Dès lors optimiser et valoriser les actifs pour obtenir le meilleur rendement nécessite de s’intéresser à ses utilisateurs et de bien connaître ses immeubles pour établir la meilleure stratégie.
La logique purement financière ne suffit plus à donner de la valeur à l’immeuble car elle ne prend pas en compte les services, la satisfaction client, ses besoins et aspirations ni les caractéristiques intrinsèques de l’immeuble, son évolution ESG ou son potentiel de durabilité.
Une évolution progressive, accélérée par la crise sanitaire, a inversé la vision purement financière dans la gestion de toutes les classes d’actifs.
Aujourd’hui les investisseurs institutionnels comme privés sont en quête de sens pour leurs investissements et plébiscitent des produits responsables dans leur stratégie d’investissement sans oublier que c’est stratégiquement profitable d’un point de vue économique et réputationnel, les investissements vertueux étant également devenus moins risqués et beaucoup plus résilients.
Preuve en est avec les quelques dix labels finance durable existant sur le marché européen. À la fin de l’année 2021, 1799 fonds avec un label durable ont été recensés en Europe pour un encours 1 330 mds € et 877 fonds « Article 9 » (Fonds durables SFDR ouverts aux investisseurs particuliers) pour un encours de 361 mds € selon Novethic.
L’ISR immobilier constitue donc à la fois un réel enjeu et la réponse aux attentes des investisseurs.
D’un point de vue immobilier, l’ISR permet d’anticiper les risques et de préserver la valeur des actifs immobiliers. Un bâtiment réversible saura répondre à une conjoncture difficile et s’adapter pour proposer un nouvel usage en fonction des besoins (coliving, flexoffice, structures sanitaires, senior housing…).

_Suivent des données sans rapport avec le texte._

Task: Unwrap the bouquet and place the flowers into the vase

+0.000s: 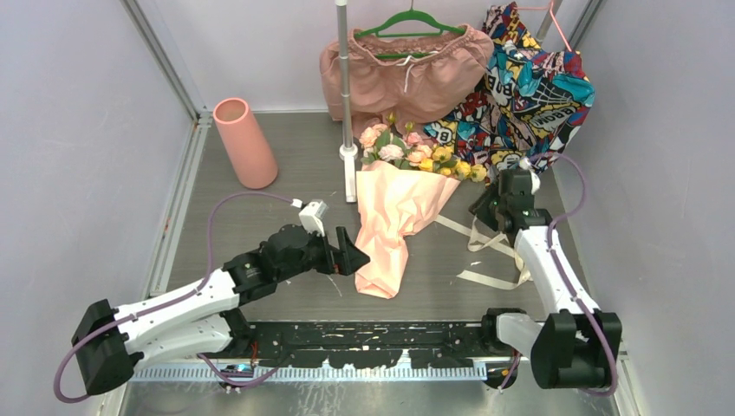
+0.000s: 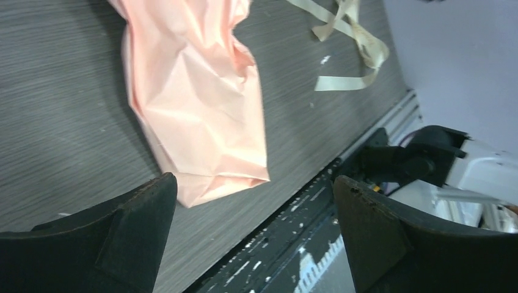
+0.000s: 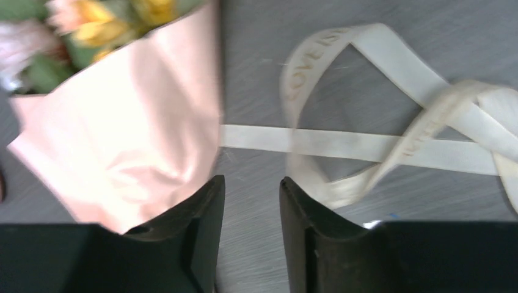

La prise en compte de critères non-financiers permet aux gestionnaires d’actifs d’identifier les opportunités de croissance et de rendre les placements plus durables et plus vertueux.
La performance des immeubles se mesure à l’étendue et la qualité des services qu’ils offrent, modulables en fonction des territoires et de la démographie laissant une large place à la créativité et l’innovation.
Dans cette nouvelle tendance, les investisseurs s’approprient les mutations de long terme pour se concentrer sur les opportunités durables et ainsi minimiser leurs risques en prenant en compte des données jusque là non considérées comme les mutations démographiques, la sécurité, l’intelligence artificielle.
C’est ce que l’on appelle « l’investissement thématique », approche qui se concentre sur les tendances de long terme comme l’évolution des villes, le changement climatique, la rareté des ressources, les mutations sociales entre autres, entraînant des changements structurels dans les secteurs économiques.
L’heure est à la mixité des usages, à l’adaptabilité des structures et à l’offre de services ou tout doit être pensé pour l’utilisateur sur le plan professionnel mais aussi extraprofessionnel. L’immeuble devient un pourvoyeur de bien être et de sérénité permettant à chacun de trouver son équilibre entre travail et vie personnelle.
Face à cela les défis des assets manager et gérants de fonds sont nombreux. Outre la prise en compte du fort impact de la digitalisation et de l’intelligence artificielle qui ont envahi les process d’évaluation des performances, des risques et la gouvernance des données des actifs, ils doivent repenser leur façon d’appréhender les actifs immobiliers dans une logique plus vertueuse, plus humaine et s’intéresser à …. l’immeuble.